Please copy out all the data. Every detail stays the same.

◆ Raw data
▶

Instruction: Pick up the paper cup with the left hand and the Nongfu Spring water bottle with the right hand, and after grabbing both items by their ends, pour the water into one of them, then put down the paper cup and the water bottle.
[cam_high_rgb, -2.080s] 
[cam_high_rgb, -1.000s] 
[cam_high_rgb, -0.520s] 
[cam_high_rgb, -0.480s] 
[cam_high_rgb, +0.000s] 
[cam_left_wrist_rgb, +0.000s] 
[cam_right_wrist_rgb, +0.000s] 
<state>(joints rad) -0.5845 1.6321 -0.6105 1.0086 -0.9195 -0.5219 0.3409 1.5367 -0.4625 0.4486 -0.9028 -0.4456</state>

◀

◆ Answer to the problem
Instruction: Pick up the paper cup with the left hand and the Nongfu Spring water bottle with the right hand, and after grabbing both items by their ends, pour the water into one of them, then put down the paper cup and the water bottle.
[cam_high_rgb, -2.080s] 
[cam_high_rgb, -1.000s] 
[cam_high_rgb, -0.520s] 
[cam_high_rgb, -0.480s] 
[cam_high_rgb, +0.000s] 
[cam_left_wrist_rgb, +0.000s] 
[cam_right_wrist_rgb, +0.000s] 
<state>(joints rad) -0.5845 1.6321 -0.6105 1.0086 -0.9195 -0.5219 0.3409 1.5367 -0.4625 0.4486 -0.9028 -0.4456</state>

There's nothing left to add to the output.